For people outside of South Asia, it can be difficult to imagine how entrenched and how concealed caste is in a system that Human Rights Watch has called India’s “hidden apartheid.” And it’s not just ring wing Hindu nationalists who have attempted to silence Dalit voices; among liberal, more secular Indians, there is what Kalyan Kumar Das, who teaches at Kolkata’s Presidency University, explained to me as a “left liberal resistance” to thinking of caste as a problem. Especially in cities, Das said, there’s a common misperception that caste “isn’t modern” and that, “we have a caste-free social space.”

This avoidance of caste has persisted from both the left and the right. Although a vibrant community of Dalit activists and writers has always upheld Ambedkar’s legacy, that work has long been intentionally kept out of the conversation.

“There were English language publishers dedicated to feminism and gender, to critiquing the rise of the Hindu right, to the environment, to the arts and so on,” Anand said. “Not one that took on caste and reached so-called mainstream bookstores.”

Anand originally founded Navayana in 2003, along with the Tamil poet and activist Ravikumar, now the general secretary of a Dalit political party in Tamil Nadu. At the time, Anand was a journalist living in Chennai. The difficulties he faced trying to file a story on the expanding field of Dalit literature underscored that within the English-language press, which is primarily owned, run, and read by upper-caste Indians, there was hostility toward even acknowledging caste, let alone listening to Dalit voices. Even before then, Anand remembered how hard it was to acquire a full set of Ambedkar’s writings.

Navayana also met resistance early on. In 2005, it published India Stinking, highlighting the plight of manual scavengers, Dalits who clean dry latrines (non-flush toilets) by hand. Though legally outlawed, manual scavenging remains a dehumanizing, life-threatening reality. But distributors balked, especially because the book came out the same year as the government launched “India Shining,” a national campaign to attract foreign investors. The Odyssey bookstore in Chennai hid its copies, Anand said.

But in 2007, Navayana was named International Young Publisher of Year by the British Council at the London Book Fair, an award that motivated Anand to move to Delhi and devote himself full-time to the company.

Today, in addition to posthumous work by Ambedkar, Navayana features a range of recent and contemporary Dalit poets and writers, such Namdeo Dhasal, Bhagwan Das, and Gogu Shyamala. And though Navayana has kept its primary focus on caste, it publishes select work of marginalized writers from around the world, too. Navayana is also the Indian publisher of Angela Davis and Slavoj Žižek, both of whom Anand helped bring to India to lecture.
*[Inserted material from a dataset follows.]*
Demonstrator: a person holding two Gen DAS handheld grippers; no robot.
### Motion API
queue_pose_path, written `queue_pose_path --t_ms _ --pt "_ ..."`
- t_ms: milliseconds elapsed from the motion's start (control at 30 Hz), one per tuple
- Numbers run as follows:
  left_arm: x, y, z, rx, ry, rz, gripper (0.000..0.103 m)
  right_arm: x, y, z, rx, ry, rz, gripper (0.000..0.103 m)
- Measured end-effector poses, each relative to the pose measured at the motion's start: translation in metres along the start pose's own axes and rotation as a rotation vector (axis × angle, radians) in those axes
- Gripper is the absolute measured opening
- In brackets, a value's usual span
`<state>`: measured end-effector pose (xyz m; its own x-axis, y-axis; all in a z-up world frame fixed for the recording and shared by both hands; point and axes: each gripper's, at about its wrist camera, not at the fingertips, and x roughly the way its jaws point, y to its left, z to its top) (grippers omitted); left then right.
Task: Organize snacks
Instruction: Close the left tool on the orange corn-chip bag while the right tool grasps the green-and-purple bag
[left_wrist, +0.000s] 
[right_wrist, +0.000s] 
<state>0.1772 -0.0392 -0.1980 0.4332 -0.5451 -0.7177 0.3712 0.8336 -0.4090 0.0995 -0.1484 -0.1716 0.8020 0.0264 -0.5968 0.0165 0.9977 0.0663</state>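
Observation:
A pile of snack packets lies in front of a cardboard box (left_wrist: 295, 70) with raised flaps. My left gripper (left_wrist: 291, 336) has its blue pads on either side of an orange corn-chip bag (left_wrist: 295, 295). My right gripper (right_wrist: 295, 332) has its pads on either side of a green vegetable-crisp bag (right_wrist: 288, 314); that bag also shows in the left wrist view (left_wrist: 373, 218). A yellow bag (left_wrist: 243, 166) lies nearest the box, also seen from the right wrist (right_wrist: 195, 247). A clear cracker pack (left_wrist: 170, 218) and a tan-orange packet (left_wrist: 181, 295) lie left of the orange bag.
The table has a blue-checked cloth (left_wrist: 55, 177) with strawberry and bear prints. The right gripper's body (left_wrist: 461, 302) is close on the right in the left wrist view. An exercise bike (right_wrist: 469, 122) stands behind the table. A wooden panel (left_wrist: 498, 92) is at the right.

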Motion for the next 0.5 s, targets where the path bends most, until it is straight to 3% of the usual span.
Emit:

Along with what Anand calls the “heavy hitting” titles, Navayana’s illustrated books may be among the most impactful. Bhimayana is a beautifully layered “graphic biography” that juxtaposes Ambedkar’s life story with recent news clippings of atrocities against Dalits. The sprawling illustrations, which use dots and dashes to create forms and texture, are based on the tribal art form of the Pardhan Gond community of central India.

When artists Durgabai Vyam and Subhash Vyam, a husband and wife team, were developing the concept for the book, they knew that, unlike conventional comics, they wouldn’t put their characters in boxes. “Our art is khulla (open), where there’s space for all to breathe,” the Vyams state in the afterword.

That same openness is what Navayana hopes to cultivate among their readers.